Tomasz was chatting with the CRO of a publicly traded company, and asked her if she was using an AI SDR. She said yes, so he asked how it’s going.
And she said ‘you would not believe the amount of pipeline we’ve been able to generate with an AI SDR. ‘
Great! So how much business has it closed?
Zero.
So it’s not to say that AI won’t work. It’s to say many of us do not know how to use AI effectively enough yet to impact conversion metrics.
#6: AI Has No Noticeable Impact on ARR Growth
Next question the survey asked of startups was, ‘if you use AI, is your growth rate meaningfully faster than you thought it would be year-over-year?’ The answer was no. This survey shows no noticeable impact on overall growth rate change as a function of using AI, all the respondents were effectively identical.
#7: AI Efficiency Gain: Perceived vs. Measurable
How much did these companies grow, and how efficient was that growth thanks to AI? One outlier said they were 5x more efficient with AI while the majority responded that they were somewhere between 25%-75% more efficient. However, when Theory layered in the actual data to see how much more efficient they were year-over-year, the numbers were between -4% and 4%.
There is a dominant belief that AI makes processes more efficient, but this belief has not yet been confirmed by the data.
#8: 3x Net Dollar Retention Thanks to This Pricing Model
Over time, the dominant pricing structure in B2C and B2B applications is like the cell phone plan. You get a base number of minutes for a particular price. You might buy 500 extra minutes at a cent per minute. You pay an additional 2.5 cents per minute if you want more than that. That’s called a 3-part tariff.
Many SaaS companies have copied this for a long time as a two-part tariff: a base platform fee upfront then the incremental cost of additional users as you go. But now there’s been a broad shift toward usage-based pricing or seat-based pricing, or a combination of the two.
If you look at the net dollar retention change, the top quartile used to be 130% pre-2020. Now, it’s about 120%. If you look at NDR with the combination pricing model of seats plus usage, you see 3x growth compared to any other form of pricing.
The idea with a three-part tariff is that you’re able to charge for value.

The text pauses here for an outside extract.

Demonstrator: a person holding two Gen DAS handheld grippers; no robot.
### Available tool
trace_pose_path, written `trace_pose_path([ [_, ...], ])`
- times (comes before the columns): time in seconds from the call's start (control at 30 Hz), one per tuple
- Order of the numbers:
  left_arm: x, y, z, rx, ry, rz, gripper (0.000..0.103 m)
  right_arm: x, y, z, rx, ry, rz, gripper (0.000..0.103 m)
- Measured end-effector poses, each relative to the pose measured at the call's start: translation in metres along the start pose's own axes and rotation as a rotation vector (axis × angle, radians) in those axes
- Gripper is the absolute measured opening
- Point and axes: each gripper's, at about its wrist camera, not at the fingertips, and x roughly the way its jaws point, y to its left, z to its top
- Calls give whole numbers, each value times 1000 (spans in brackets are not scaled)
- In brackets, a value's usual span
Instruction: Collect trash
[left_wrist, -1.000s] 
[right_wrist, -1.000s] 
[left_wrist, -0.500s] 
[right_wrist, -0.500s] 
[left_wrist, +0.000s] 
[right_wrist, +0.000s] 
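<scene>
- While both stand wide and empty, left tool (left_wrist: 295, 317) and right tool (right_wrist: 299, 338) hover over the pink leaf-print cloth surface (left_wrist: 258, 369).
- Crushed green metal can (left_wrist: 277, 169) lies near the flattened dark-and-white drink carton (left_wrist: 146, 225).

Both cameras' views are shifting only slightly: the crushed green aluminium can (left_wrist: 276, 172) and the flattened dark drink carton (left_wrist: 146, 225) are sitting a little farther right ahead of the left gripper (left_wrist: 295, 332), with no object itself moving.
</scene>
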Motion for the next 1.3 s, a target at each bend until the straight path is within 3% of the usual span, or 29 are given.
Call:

You generate 10 million worth of marginal ROI, and you’re able to capture 15, maybe 20, maybe 25 percent of it. So the combination pricing strategy of a base platform fee plus a usage-based component plus value is what’s driving the market today.
Key Takeaways From Theory Ventures GTM Survey
- We’ve noticed founders are more positive despite sales cycles being 12% longer
- The lengthening sales cycle increases the payback period to offset it
- Startup founders and CEOs have increased their sales team quotas linearly
- AI today has no impact on conversion rate
- AI does not impact ARR growth, even though people who buy AI perceive it as meaningfully contributing to overall efficiency gains
- If you’re considering changing your pricing model, consider creating a hybrid or matrix pricing model. You’ll have six percentage points more of net dollar retention, and as Einstein said, compound interest is the most valuable force in the world.